Why is Blue Rare in Nature?
The best theory so far for why blue is rare in nature is that at some point way back in time, birds and butterflies evolved the ability to see blue light, but they hadn’t yet evolved a way to paint their bodies that color. If they could, it would be like going from early Beatles to Sgt. Pepper’s Beatles. It meant new opportunities for communicating and survival. Creating some blue pigment would have required inventing new chemistry, and there was no way to just add that recipe to their genes. It was much easier for evolution to change the shape of their bodies, ever so slightly, at the most microscopic level, and create blue using physics instead. In a way, they solved a biology problem with engineering.
What is fascinating about blue is that it has intrigued curious people for hundreds of years. Robert Hooke, after looking at peacock feathers through one of the first microscopes back in the 1600s, wrote, “these colours are onely fantastical ones”. Even Isaac Newton noticed there was something unusual about these blues, and scientists have been studying it ever since. Not only because the science is interesting, but because it’s beautiful.
Conclusion
In conclusion, blue is a rare color in nature, and the bluest living things make their colors with microscopic structures. No vertebrate, bird, mammal, or reptile that we know of makes a blue pigment on its body. Blue is created through physics instead of chemistry, which makes it different from other colors. Evolution has solved the problem of creating blue through slight changes in the microscopic structure of animals. Blue in nature is not only rare, but it’s also beautiful, which has fascinated curious people for hundreds of years. Understanding how blue is created in nature is an important step in understanding how nature works and how evolution has solved problems in unique ways.

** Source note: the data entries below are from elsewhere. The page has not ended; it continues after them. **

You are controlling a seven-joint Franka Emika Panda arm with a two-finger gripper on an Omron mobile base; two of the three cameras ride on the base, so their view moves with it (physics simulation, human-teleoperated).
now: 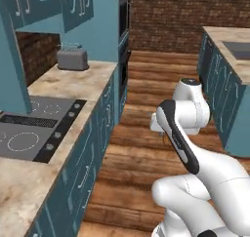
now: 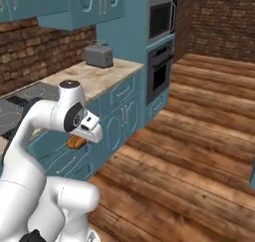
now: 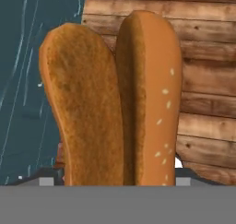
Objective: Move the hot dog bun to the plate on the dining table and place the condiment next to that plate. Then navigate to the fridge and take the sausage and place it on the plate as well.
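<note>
The gripper (image 2: 79,139) is hanging low over the wooden plank floor (image 2: 199,136), jaws spread wide and clamping the hot dog bun (image 3: 110,103) between them. Up close the bun is showing two long rounded lobes, one with a rough crumbly brown face, the other smooth with pale seeds. A boxy grey toaster (image 1: 72,59) is sitting on the marbled beige counter (image 1: 73,82) beside teal cabinets (image 2: 122,116).

Glossy white arm (image 1: 205,182) of rounded, bulbous segments; dark band running lengthwise along one link; round dark cap on top joint; dark disc with grey centre on wrist (image 2: 74,117) side.
</note>
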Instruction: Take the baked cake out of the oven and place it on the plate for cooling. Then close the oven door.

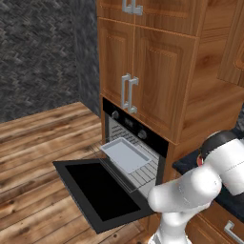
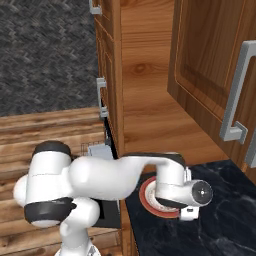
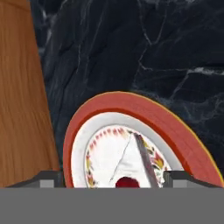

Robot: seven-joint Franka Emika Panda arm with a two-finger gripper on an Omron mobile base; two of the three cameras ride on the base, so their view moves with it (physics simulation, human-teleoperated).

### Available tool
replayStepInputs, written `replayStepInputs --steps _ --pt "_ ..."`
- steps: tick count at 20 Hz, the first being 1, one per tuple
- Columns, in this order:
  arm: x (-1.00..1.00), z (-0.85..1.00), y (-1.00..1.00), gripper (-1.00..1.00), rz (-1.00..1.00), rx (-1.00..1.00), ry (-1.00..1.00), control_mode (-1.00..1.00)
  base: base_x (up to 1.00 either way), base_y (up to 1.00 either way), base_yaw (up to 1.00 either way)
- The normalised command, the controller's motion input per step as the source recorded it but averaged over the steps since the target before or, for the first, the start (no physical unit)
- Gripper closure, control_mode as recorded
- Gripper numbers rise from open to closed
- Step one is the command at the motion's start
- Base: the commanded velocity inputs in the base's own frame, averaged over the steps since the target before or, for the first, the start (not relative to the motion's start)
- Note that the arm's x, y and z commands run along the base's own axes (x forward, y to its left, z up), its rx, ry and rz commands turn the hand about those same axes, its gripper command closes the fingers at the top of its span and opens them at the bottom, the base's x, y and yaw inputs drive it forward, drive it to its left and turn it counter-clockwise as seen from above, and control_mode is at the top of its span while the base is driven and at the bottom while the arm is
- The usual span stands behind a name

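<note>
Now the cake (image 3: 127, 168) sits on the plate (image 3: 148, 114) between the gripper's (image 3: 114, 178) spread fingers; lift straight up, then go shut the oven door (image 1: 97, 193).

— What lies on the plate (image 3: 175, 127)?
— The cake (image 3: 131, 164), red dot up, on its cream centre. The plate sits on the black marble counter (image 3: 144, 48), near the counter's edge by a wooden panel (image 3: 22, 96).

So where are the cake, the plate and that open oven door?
cake (image 3: 127, 168), hand view, white top of the wedge above its red dot.
plate (image 3: 144, 109), hand view, red-orange rim at the far side.
oven door (image 1: 97, 190), left base view, dark glass window.
</note>
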Motion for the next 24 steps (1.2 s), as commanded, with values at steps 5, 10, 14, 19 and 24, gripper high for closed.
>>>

Thank you for reading this article on the rarity of blue in nature. We hope that this has been an informative and interesting read. If you have any questions or comments, please feel free to reach out to us.
As an artist/painter, I know our eyes perceive things that are farther away as bluer. It would make sense that nature reserves this color for judging distance.
“Why is blue so rare in nature?” Earth is literally called ‘The Blue Planet’
Fun fact: Nearly all ancient cultures like the old Greeks and all primitive people did not have any word for blue. When showing a pallet of different greens and one blue dot next to it the natives could not spot the blue colour. They instead saw big differences between the green dots that civilized people could not see. The ability to perceive blue has evolved cultural and has to be trained.
This is why the sky is “blue”. The Sun’s rays hit our atmosphere at such an angle that it reflects the Blue Light, hence lighting up our skies in a beautiful blue. And sunsets are redish-orange, because as the angle changes, of the Sun “setting”, the blue is no longer the strongest colour, it is the redish-orange end of the spectrum – thus giving us our beautiful sunsets.